Changes in health care policy could increase our costs, decrease our revenue and impact sales of and reimbursement for our tests. 

In March 2010, the Patient Protection and Affordable Care Act, as amended by the Health Care and Education Affordability Reconciliation Act, collectively called the ACA, became law, which was upheld by the U.S. Supreme Court in 2021. This law substantially changed the way health care is financed by both government and private third-party payors and continues to significantly impact our business and operations in ways we may not be able to predict. Future changes or additions to the ACA or the Medicare and Medicaid programs, such as changes stemming from other health care reform measures, especially with regard to health care access, financing or other legislation in individual states, could have a material adverse effect on the health care industry in the United States. The impact to reimbursement levels and the number of insured individuals under the ACA may lead to delay in the purchasing decisions of our customers, which may in turn negatively impact our product sales. Further, if reimbursement levels are inadequate, our business and results of operations could be adversely affected. 

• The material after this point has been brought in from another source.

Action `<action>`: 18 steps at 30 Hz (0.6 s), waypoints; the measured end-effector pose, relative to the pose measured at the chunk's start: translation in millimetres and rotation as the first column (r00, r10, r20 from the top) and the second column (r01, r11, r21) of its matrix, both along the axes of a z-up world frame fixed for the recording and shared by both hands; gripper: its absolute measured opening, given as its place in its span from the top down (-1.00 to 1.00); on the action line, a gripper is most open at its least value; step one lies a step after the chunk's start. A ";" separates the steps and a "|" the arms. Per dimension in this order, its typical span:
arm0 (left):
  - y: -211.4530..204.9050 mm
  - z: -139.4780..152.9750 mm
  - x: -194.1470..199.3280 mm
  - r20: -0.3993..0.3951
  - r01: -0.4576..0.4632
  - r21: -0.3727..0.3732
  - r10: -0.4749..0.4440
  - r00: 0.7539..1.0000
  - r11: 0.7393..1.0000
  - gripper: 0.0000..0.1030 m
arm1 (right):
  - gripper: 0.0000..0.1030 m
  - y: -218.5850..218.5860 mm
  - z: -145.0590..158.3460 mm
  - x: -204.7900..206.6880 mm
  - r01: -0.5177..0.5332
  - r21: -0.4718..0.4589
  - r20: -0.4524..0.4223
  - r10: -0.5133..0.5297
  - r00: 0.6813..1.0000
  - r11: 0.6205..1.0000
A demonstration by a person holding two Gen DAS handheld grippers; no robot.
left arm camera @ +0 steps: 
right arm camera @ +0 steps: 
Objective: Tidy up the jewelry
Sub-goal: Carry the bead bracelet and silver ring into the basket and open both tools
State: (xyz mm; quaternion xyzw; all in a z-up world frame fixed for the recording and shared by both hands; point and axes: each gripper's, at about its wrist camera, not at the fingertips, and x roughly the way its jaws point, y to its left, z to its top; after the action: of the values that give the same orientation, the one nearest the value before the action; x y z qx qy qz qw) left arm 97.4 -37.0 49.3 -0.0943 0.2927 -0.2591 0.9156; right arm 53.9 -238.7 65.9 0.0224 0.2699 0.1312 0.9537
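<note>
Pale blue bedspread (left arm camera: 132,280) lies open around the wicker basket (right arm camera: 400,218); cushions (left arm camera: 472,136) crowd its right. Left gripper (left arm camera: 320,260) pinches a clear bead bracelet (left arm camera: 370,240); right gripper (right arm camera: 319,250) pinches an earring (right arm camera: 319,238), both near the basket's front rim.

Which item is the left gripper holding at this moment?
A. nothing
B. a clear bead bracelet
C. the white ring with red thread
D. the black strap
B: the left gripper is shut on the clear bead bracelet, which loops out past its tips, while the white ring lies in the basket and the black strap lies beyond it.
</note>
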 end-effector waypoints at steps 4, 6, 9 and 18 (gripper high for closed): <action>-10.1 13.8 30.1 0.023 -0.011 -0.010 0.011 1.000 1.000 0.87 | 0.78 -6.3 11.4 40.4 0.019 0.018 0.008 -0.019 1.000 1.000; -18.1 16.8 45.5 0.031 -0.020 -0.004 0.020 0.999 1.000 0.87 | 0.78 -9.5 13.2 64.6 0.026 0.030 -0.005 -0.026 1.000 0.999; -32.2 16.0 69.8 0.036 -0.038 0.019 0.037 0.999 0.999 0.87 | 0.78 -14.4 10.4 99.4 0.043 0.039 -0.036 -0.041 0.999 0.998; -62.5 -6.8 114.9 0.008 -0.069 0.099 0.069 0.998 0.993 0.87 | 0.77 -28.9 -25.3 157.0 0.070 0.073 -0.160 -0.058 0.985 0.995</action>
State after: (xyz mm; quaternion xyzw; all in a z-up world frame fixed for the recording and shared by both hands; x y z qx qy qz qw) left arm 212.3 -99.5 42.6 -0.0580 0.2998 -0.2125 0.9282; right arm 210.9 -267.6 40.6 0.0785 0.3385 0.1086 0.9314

The ACA has also been the focus of ongoing legal challenges that could materially affect insurance coverage for our products and services. For example, in Braidwood Management v. Becerra, the Fifth Circuit Court of Appeals in June 2024 upheld a lower court ruling that found the ACA’s mandate requiring insurance coverage for certain preventive services without cost sharing to be unconstitutional. However, in June 2025, the U.S. Supreme Court overturned the Fifth Circuit’s decision in Braidwood Management v. Becerra and upheld the ACA’s requirement that insurance cover certain preventive services, in a ruling now captioned Kennedy v. Braidwood Management, Inc. Future health care reform initiatives, whether at the federal or state level, intended to reduce health care costs may instead have the effect of discouraging third-party payors from covering certain types of medical products and services.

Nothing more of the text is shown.